WHAT IS EXPECTED:
Return the full listing character for character, without its pictures.

BEGIN RAW DATA

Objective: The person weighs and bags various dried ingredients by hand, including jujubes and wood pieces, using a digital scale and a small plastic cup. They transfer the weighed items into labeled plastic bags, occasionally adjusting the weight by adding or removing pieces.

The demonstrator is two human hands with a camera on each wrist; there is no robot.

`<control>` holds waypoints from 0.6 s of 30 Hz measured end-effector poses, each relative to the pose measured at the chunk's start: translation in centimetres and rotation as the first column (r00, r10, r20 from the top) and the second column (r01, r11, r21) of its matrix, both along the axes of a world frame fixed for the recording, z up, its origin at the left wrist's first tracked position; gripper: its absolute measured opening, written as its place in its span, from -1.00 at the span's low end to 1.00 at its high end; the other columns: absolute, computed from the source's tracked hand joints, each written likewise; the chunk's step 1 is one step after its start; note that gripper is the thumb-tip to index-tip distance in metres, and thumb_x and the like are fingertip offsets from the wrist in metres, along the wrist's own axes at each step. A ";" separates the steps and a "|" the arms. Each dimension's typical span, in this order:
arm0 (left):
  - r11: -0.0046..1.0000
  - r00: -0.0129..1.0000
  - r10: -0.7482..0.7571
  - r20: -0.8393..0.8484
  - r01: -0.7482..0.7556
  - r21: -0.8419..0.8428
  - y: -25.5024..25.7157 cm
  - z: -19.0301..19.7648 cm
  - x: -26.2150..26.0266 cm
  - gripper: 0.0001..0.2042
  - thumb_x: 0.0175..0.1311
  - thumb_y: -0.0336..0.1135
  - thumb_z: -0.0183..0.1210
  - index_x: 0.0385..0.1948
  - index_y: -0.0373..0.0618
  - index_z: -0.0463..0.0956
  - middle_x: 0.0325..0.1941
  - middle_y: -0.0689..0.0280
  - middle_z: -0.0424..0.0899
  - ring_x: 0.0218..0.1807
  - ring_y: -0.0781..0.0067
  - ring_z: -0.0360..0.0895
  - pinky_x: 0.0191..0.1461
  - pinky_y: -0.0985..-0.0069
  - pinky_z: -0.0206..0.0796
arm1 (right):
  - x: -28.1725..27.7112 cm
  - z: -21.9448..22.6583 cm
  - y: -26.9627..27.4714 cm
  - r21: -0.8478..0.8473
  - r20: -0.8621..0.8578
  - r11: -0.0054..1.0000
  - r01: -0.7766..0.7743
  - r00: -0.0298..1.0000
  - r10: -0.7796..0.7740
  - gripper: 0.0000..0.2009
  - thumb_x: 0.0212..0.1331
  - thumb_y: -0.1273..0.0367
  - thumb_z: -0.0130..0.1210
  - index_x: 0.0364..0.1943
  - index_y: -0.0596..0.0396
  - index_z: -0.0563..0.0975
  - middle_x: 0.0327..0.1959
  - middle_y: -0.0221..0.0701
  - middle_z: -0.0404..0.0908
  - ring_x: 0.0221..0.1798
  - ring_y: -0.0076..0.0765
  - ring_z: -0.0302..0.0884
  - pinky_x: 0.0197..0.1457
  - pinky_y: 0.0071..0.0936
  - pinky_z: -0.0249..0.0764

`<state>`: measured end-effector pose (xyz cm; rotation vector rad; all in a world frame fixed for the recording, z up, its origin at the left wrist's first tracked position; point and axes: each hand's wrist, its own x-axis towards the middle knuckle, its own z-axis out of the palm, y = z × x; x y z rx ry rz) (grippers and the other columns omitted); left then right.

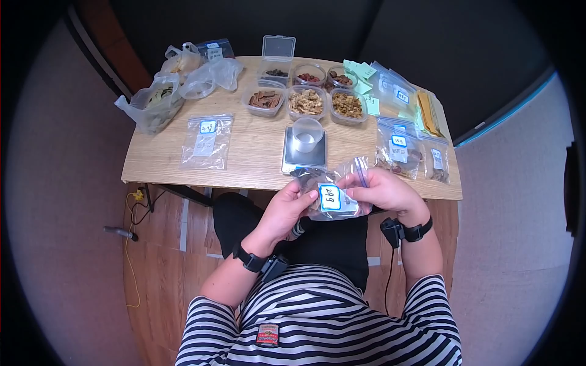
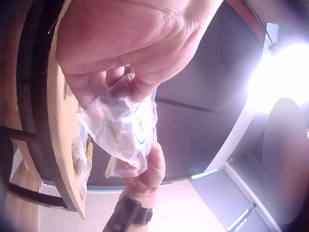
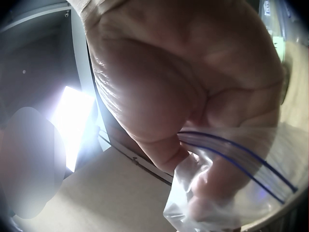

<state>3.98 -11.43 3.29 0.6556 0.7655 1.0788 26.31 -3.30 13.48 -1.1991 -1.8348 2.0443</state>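
The labelled zip bag (image 1: 332,198) hung by the near edge of the table (image 1: 256,152), left hand (image 1: 289,208) gripping it, right hand (image 1: 390,190) pinching beside the zip strip (image 3: 236,147) — probably light, limp, slippery; that stiffer strip suited holding.

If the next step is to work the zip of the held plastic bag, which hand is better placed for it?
Probably the right hand: it grips the zip-seal bag right beside the blue zip lines, while the left hand holds the bag nearer its opposite end.
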 end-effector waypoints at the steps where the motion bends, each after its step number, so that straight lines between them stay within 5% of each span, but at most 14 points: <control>1: 1.000 1.000 0.009 0.005 -0.009 -0.001 0.0 0.1 0.1 -0.67 0.55 -0.29 0.06 0.26 -0.12 0.41 0.16 0.29 0.63 0.16 0.47 0.60 0.23 0.38 0.50 | 0.0 -0.2 0.0 0.000 -0.001 1.000 0.000 1.000 0.000 -0.75 0.41 0.37 0.08 0.07 0.14 0.62 -0.40 -0.54 0.65 -0.48 -0.72 0.54 -0.45 -0.73 0.44; 6: 0.996 0.996 0.000 0.093 0.008 -0.087 0.0 1.1 -0.1 -0.63 0.59 -0.30 -0.07 0.34 -0.17 0.30 0.28 0.19 0.53 0.26 0.38 0.54 0.31 0.29 0.47 | -0.2 -0.2 0.5 0.037 0.070 0.998 0.047 0.996 -0.049 -0.73 0.43 0.34 0.07 0.08 0.14 0.62 -0.46 -0.59 0.57 -0.56 -0.70 0.43 -0.46 -0.71 0.36; 8: 0.992 0.907 -0.058 0.418 0.100 -0.079 0.1 0.5 -0.9 -0.57 0.53 -0.44 -0.18 0.41 -0.20 0.17 0.37 0.10 0.41 0.33 0.28 0.49 0.39 0.20 0.42 | -0.1 -0.6 0.6 0.066 0.013 0.997 0.049 0.999 -0.050 -0.73 0.45 0.32 0.04 0.07 0.14 0.62 -0.48 -0.60 0.55 -0.54 -0.69 0.42 -0.44 -0.69 0.36; 10: 0.992 0.909 -0.079 0.409 0.114 -0.060 0.1 0.2 -1.2 -0.52 0.47 -0.50 -0.20 0.42 -0.21 0.13 0.38 0.08 0.39 0.34 0.24 0.48 0.41 0.18 0.41 | 0.1 -1.1 0.7 0.094 -0.045 0.994 0.052 0.998 -0.048 -0.72 0.47 0.30 0.01 0.06 0.13 0.63 -0.49 -0.61 0.52 -0.53 -0.68 0.41 -0.42 -0.67 0.36; 13: 0.993 0.936 -0.099 0.338 0.117 -0.035 0.0 0.0 -1.3 -0.47 0.39 -0.57 -0.21 0.44 -0.23 0.10 0.38 0.06 0.38 0.35 0.18 0.48 0.42 0.16 0.40 | 0.4 -1.3 0.9 -0.006 -0.133 0.993 0.116 0.984 -0.116 -0.62 0.53 0.26 -0.15 0.10 0.25 0.58 -0.33 -0.40 0.66 -0.34 -0.53 0.59 -0.30 -0.58 0.50; 15: 0.994 0.957 -0.095 0.275 0.107 -0.028 -0.1 0.1 -1.3 -0.46 0.37 -0.58 -0.20 0.43 -0.24 0.11 0.37 0.05 0.39 0.35 0.16 0.48 0.41 0.16 0.41 | 0.3 -1.0 0.8 -0.276 -0.257 0.936 0.217 0.922 -0.289 -0.53 0.55 0.27 -0.33 0.15 0.41 0.50 -0.05 -0.12 0.70 -0.13 -0.29 0.69 -0.14 -0.45 0.62; 18: 0.997 0.958 -0.065 0.279 0.075 -0.022 -0.2 0.8 -1.1 -0.48 0.35 -0.64 -0.20 0.39 -0.26 0.18 0.34 0.09 0.42 0.33 0.21 0.49 0.40 0.24 0.43 | 1.3 -2.4 1.6 -0.311 -0.313 0.934 0.177 0.909 -0.276 -0.43 0.53 0.22 -0.46 0.17 0.52 0.44 0.17 0.06 0.60 0.00 -0.04 0.70 0.01 -0.26 0.65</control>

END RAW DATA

ANSWER SPACE:
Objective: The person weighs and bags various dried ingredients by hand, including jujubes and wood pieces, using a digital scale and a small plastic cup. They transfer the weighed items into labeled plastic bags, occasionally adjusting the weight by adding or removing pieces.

The demonstrator is two human hands with a camera on each wrist; there is no robot.

`<control>` holds waypoints from 0.6 s of 30 Hz measured end-effector poses, each relative to the pose measured at the chunk's start: translation in centimetres and rotation as the first column (r00, r10, r20 from the top) and the second column (r01, r11, r21) of its matrix, both along the axes of a world frame fixed for the recording, z up, its origin at the left wrist's first tracked position; gripper: its absolute measured opening, written as its place in its span, from -1.00 at the span's low end to 1.00 at its high end; the other columns: absolute, computed from the source's tracked hand joints, each written likewise; the chunk's step 1 is one step after its start; note that gripper is the thumb-tip to index-tip distance in metres, and thumb_x and the like are fingertip offsets from the wrist in metres, along the wrist's own axes at each step. A ";" separates the steps and a "|" the arms. Each dimension's typical span, in this order:
arm0 (left):
  - r11: -0.0046..1.0000
  - r00: -0.0129..1.0000
  - r10: -0.7482..0.7571
  - r20: -0.8393..0.8484
  - r01: -0.7482..0.7556
  - r21: -0.8419..0.8428
  - y: -25.5024..25.7157 cm
  - z: -19.0301..19.7648 cm
  - x: -26.2150..26.0266 cm
  - gripper: 0.0001..0.2042
  - thumb_x: 0.0175..0.1311
  - thumb_y: -0.0336..0.1135
  - thumb_z: -0.0183..0.1210
  - index_x: 0.0385..0.1948
  - index_y: -0.0373..0.0618
  - index_z: -0.0463..0.0956
  - middle_x: 0.0325..0.1941
  - middle_y: -0.0689..0.0280
  - middle_z: -0.0424..0.0899
  - ring_x: 0.0218..0.1807
  - ring_y: -0.0781..0.0067
  - ring_z: -0.0360..0.0895
  - pinky_x: 0.0191..0.1461
  - pinky_y: -0.0985..-0.0069
  - pinky_z: -0.0206..0.0796
arm1 (right):
  - x: -28.1725..27.7112 cm
  - z: -21.9448..22.6583 cm
  - y: -26.9627..27.4714 cm
  - r21: -0.8478..0.8473
  - r20: -0.8621..0.8578
  - r11: -0.0054..1.0000
  - r01: -0.7766..0.7743
  - r00: -0.0298..1.0000
  - r10: -0.7796..0.7740
  - gripper: 0.0000..0.2009
  - thumb_x: 0.0212..0.1331
  - thumb_y: -0.1273..0.0367
  - thumb_z: -0.0130..0.1210
  - index_x: 0.0364..0.1943
  - index_y: -0.0596..0.0396
  - index_z: -0.0563..0.0975
  - middle_x: 0.0327..0.1959
  - middle_y: -0.0221..0.0701
  - middle_z: -0.0404..0.0908
  - ring_x: 0.0221..0.1798
  - ring_y: -0.0076..0.0765
  - ring_z: -0.0302..0.0884
  - pinky_x: 0.0197..0.1457
  - pinky_y: 0.0071..0.0936
  - pinky_z: -0.0249..0.0764

`<state>`: measured end-effector pose (xyz cm; rotation vector rad; all in a world frame fixed for the recording, z up, its origin at the left wrist's first tracked position; point and axes: each hand's wrist, its own x-axis towards the middle knuckle, its own z-axis out of the palm, y = z × x; x y z rx ry rz) (grippers and the other columns omitted); left then right.


<state>3.98 -11.43 3.29 0.6556 0.7655 1.0788 26.31 -3.30 13.48 -1.1991 -1.8348 2.0443</state>
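The labelled zip bag (image 1: 332,198) hung by the near edge of the table (image 1: 256,152), left hand (image 1: 289,208) gripping it, right hand (image 1: 390,190) pinching beside the zip strip (image 3: 236,147) — probably light, limp, slippery; that stiffer strip suited holding.

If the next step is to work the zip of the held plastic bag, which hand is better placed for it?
Probably the right hand: it grips the zip-seal bag right beside the blue zip lines, while the left hand holds the bag nearer its opposite end.
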 end-effector waypoints at the steps where the motion bends, each after its step number, so that straight lines between them stay within 5% of each span, but at most 14 points: <control>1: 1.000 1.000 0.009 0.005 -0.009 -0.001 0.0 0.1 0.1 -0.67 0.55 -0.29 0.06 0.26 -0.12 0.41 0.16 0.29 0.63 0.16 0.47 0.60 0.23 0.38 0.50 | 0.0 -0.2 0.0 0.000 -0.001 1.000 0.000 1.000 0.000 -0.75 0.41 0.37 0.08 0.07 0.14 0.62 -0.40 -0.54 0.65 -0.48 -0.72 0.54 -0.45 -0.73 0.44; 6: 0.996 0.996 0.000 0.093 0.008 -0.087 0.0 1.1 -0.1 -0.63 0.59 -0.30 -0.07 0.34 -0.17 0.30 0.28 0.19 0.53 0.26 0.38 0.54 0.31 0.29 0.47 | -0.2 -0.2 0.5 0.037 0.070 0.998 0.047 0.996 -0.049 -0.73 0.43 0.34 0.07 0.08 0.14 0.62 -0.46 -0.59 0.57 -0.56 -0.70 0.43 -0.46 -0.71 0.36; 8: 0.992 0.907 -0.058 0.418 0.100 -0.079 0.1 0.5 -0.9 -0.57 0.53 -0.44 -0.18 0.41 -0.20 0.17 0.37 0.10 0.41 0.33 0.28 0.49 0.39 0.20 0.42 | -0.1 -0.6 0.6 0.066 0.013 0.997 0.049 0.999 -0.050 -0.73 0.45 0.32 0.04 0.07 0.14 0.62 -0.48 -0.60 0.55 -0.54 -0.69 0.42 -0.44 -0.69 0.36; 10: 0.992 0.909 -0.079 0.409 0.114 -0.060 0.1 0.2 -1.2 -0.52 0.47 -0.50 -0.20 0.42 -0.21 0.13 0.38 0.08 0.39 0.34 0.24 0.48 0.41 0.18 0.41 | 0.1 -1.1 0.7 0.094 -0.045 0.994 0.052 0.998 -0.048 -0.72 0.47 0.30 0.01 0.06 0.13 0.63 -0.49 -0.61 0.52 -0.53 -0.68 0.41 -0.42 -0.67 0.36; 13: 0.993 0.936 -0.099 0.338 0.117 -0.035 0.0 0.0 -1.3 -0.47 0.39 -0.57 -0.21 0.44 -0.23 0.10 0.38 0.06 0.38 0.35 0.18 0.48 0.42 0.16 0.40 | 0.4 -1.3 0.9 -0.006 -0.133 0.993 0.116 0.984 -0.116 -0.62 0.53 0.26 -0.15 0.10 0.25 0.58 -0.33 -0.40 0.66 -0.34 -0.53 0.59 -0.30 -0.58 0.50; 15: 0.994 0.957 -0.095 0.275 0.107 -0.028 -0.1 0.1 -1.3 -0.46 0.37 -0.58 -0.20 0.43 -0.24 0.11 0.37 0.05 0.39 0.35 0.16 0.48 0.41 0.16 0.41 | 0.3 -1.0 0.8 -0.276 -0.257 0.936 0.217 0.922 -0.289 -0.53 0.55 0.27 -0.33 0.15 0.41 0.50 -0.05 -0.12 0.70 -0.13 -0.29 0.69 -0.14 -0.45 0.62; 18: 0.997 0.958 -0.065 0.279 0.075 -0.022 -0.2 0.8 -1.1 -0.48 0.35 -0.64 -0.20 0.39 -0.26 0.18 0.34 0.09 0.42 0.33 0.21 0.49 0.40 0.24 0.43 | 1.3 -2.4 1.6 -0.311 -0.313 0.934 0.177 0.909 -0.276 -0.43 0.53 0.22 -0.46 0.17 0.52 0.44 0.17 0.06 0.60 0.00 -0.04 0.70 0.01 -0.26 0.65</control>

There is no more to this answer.